In the report “Compensation Accomplices: Mutual Funds and the Overpaid American CEO,” the American Federation of State, County and Municipal Employees (AFSCME), The Corporate Library and the Shareowner Education Network (SEN) analyzed mutual fund voting patterns on compensation issues in 2007 and 2008.
The report found that mutual funds are increasingly supportive, as a group, of management positions on proposals dealing with executive pay.
The mutual fund industry’s four consistently worst “pay enablers,” judged most complicit in consistently enabling runaway CEO pay, are AllianceBernstein, Ameriprise Financial, Barclays Global Investors and Columbia Management. According to the AFSCME/The Corporate Library/Shareholder Education Network analysis, AllianceBernstein was the worst offender, supporting management compensation proposals over 90% of the time while its support for shareholder proposals decreased to 2%.
Templeton, T. Rowe Price and Schwab consistently came out at the top of the ratings as most likely to vote to constrain pay. These funds voted for shareholder proposals designed to constrain executive compensation at an average of 78%. They also voted against directors on compensation committees at pay offending companies at a higher rate than other funds.
The report found that the average level of support for management proposals on compensation issues was 82% in 2007 and 84% in 2008, a steady increase from 75.8% in 2006. The average level of support for the categories of compensation-related shareholder proposals was 42% in 2007 and 40% in 2008, a significant decrease from the 46.5% in 2006. Mutual funds did show they were more willing to withhold votes from directors over compensation issues, increasing the average level of withheld support for certain directors from 42% in 2007 to 52% in 2008.
The report used data that the mutual funds are required to disclose to the Securities and Exchange Commission in their N-PX filing. The report ranked the fund families according to how they voted in director elections, on management compensation proposals, and on shareholder compensation-related proposals in several different categories including performance-based equity compensation, shareholder advisory votes on CEO pay, and caps on severance payments.

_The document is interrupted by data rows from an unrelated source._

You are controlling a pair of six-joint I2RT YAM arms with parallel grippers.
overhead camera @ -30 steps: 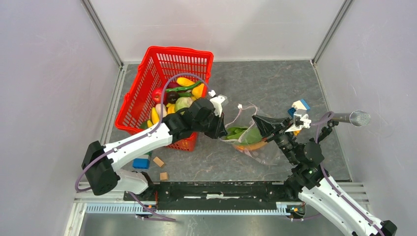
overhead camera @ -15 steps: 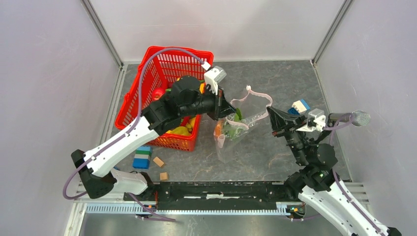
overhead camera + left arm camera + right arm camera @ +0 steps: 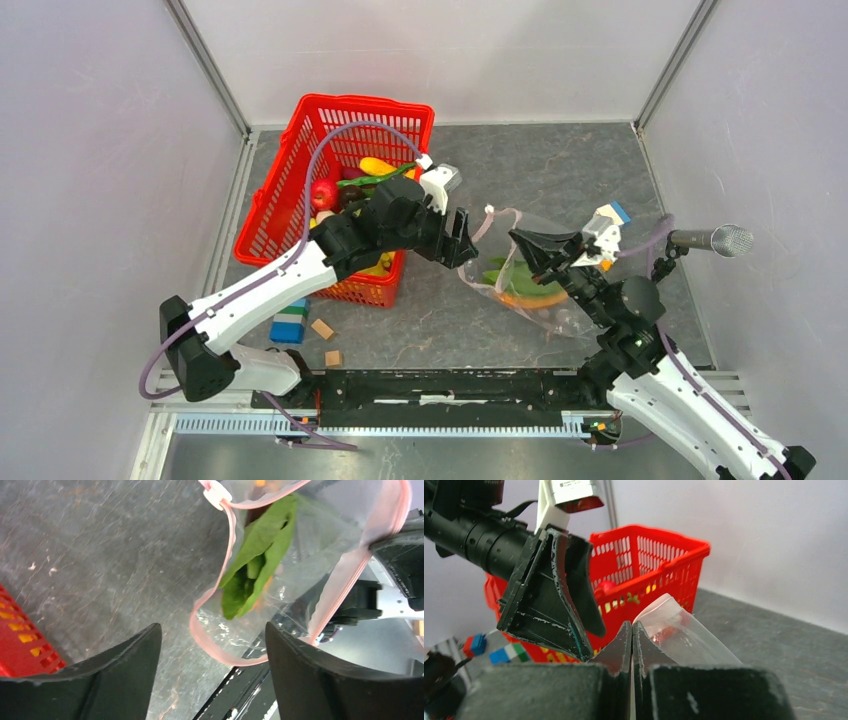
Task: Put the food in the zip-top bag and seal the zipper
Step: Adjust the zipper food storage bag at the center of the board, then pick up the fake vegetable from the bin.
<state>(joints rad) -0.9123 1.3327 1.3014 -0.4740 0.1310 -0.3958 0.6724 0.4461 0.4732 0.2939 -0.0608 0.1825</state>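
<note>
The clear zip-top bag (image 3: 535, 300) lies on the table with green leafy food (image 3: 497, 270) and an orange piece (image 3: 531, 297) inside. Its pink zipper (image 3: 228, 537) gapes open, with a white slider (image 3: 216, 492) at one end. My left gripper (image 3: 462, 240) hangs open just left of the bag's mouth, its fingers (image 3: 125, 675) holding nothing. My right gripper (image 3: 532, 243) is shut on the bag's right lip (image 3: 674, 625). More food sits in the red basket: an apple (image 3: 323, 193) and a banana (image 3: 377, 166).
The red mesh basket (image 3: 290, 170) stands behind my left arm. A blue and green block (image 3: 290, 322) and two wooden cubes (image 3: 322, 329) lie near the front left. A blue-white block (image 3: 611, 214) and a silver mesh-headed rod (image 3: 718, 240) lie at the right.
My left gripper, shut on the bag's left lip, pulled it up and left, then let go and opened. The bag has sunk back flat, and my right gripper shifted left.
</note>
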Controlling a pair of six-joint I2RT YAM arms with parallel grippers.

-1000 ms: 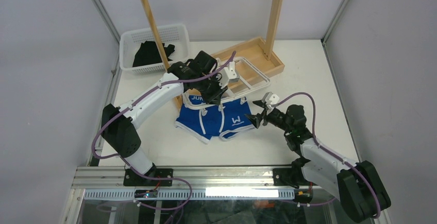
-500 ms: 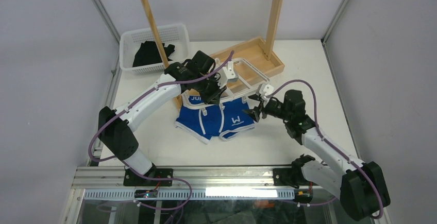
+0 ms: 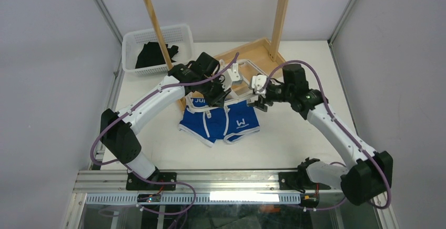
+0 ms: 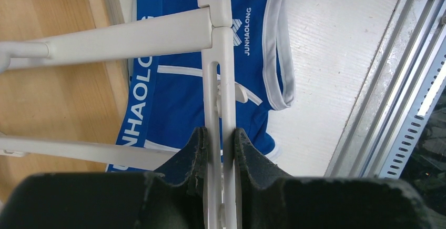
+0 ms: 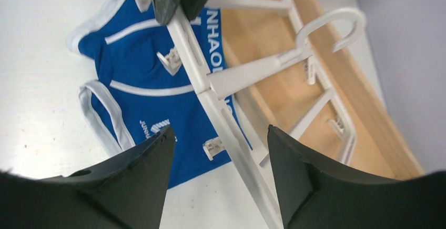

The Report offers four action recommendations:
-Mutual funds that are the “pay enablers” should revise their proxy voting policies to ensure that they promote responsible compensation programs.
-Mutual funds should have clear mechanisms for establishing and communicating their view of pay to compensation committee directors.
-Retail investors in mutual funds should evaluate how their mutual funds vote on pay issues and hold those funds accountable for votes that enable pay abuses.-The SEC should require funds to distribute a Plain English report on proxy voting to their investors and revise and improve the N-PX data disclosure.
“Given the performance of many companies, investors in mutual funds should be outraged that their assets are being used to prop up CEO pay that is too often undeserved and unearned,” says Gerald W. McEnteem, president, AFSCME International. “The worst ranked funds are accomplices in the overpayment of CEOs. They should be protecting the assets of their clients by demanding that CEOs get paid for performance, rather than supporting runaway pay.”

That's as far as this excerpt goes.